Ferrari Luce : la première électrique privilégie les boutons physiques Ferrari dévoile Luce, première électrique de la marque, axée sur des commandes physiques et une expérience tactile conçue avec Jony Ive.
Dans une audacieuse rupture avec la tendance actuelle, la marque au cheval cabré présente Ferrari Luce, sa première voiture 100 % électrique, dont l’habitacle privilégie les commandes physiques et une expérience tactile. Le projet a été mené avec l’aide de Jony Ive, l’ancien designer d’Apple, afin d’offrir une interaction directe et mécanique entre le conducteur et le véhicule. Le dévoilement officiel est prévu pour le 25 mai, et les premiers indices évoquent une expérience centrée sur le geste et le toucher plutôt que sur une navigation omniprésente par écran.
Une philosophie hardware-first pour l'intérieur
Le concept Luce affirme une approche interior hardware-first : des boutons et des molettes pour les commandes essentielles, loin des interfaces saturées d’écrans. Alors que de nombreuses voitures électriques misent sur un grand tableau tactile central, Ferrari choisit une configuration visant à réduire les distractions et à offrir un retour tactile immédiat.
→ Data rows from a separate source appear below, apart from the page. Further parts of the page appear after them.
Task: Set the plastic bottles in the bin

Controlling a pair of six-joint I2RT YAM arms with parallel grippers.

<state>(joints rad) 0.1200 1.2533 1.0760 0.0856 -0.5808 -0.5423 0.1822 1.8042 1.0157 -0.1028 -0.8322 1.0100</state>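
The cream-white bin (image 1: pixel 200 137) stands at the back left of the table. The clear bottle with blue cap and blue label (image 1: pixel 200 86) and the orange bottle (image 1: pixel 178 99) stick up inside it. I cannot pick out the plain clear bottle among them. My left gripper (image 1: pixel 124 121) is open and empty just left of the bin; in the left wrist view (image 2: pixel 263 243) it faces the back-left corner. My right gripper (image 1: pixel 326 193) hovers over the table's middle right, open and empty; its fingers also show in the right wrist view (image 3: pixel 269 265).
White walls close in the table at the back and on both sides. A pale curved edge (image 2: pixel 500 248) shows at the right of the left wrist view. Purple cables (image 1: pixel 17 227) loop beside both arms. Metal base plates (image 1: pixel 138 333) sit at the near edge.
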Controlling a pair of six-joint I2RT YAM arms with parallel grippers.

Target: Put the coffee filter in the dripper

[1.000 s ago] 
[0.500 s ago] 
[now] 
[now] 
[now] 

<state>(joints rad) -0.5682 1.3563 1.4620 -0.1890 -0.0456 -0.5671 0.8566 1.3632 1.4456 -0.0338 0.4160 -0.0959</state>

Cette orientation cherche à préserver le plaisir de conduite en faisant du contrôle du véhicule une action directe et intuitive, proche du comportement d’une voiture de sport traditionnelle.
Le rôle de Jony Ive dans cette approche
La collaboration avec Jony Ive est présentée comme un choix fondamental pour l’harmonie entre forme et fonction. Ive aurait guidé la simplification des surfaces, la réduction des composants électroniques visibles et la cohérence entre les commandes et les surfaces d’appui, afin que chaque bouton s’intègre dans une expérience utilisateur fluide. L’objectif est d’offrir une sensation matérielle premium qui se ressent autant qu’elle se voit, tout en conservant une identité visuelle épurée et sportive.
Ce que cela change pour le conducteur
À première vue, ce choix peut influencer plusieurs aspects de l’expérience de conduite :
- Réactivité immédiate : des boutons physiques offrent un retour sensoriel et un tempo rapide pour les gestes quotidiens, sans dépendre d’un affichage interactif.
- Concentration sur la route : en limitant les menus à parcourir, le conducteur peut garder les yeux plus longtemps sur la route, ce qui peut améliorer la sécurité et la concentration pendant les phases de pilotage.
- Esthétique et héritage : l’intérieur évoque le savoir-faire Ferrari tout en embrassant l’ère électrique, avec une forte dimension tactile et une architecture plus épurée.
Contexte, limites et questions en suspens
Cette approche soulève aussi des interrogations. Comment concilier une expérience physique avec les besoins modernes de connectivité et de personnalisation ? Quelle place pour les mises à jour logicielles et les assistants numériques dans un habitacle visant à minimiser les écrans ? Le teaser ne détaille pas les solutions envisagées pour l’infodivertissement, ni la possibilité de personnalisation des touches selon les préférences du conducteur. Le lancement permettra de vérifier si l’architecture privilégiant les boutons physiques peut s’intégrer durablement dans l’écosystème électrique et connecté de Ferrari.
Pour terminer
Ferrari s’engage dans une voie où tradition sportive et innovation électrique se rencontrent autour du toucher et des commandes physiques. Si Luce tient ses promesses, elle pourrait redéfinir la relation entre conducteur et voiture dans l’univers des voitures de sport électriques, tout en posant des questions sur l’équilibre entre simplicité matérielle et connectivité moderne.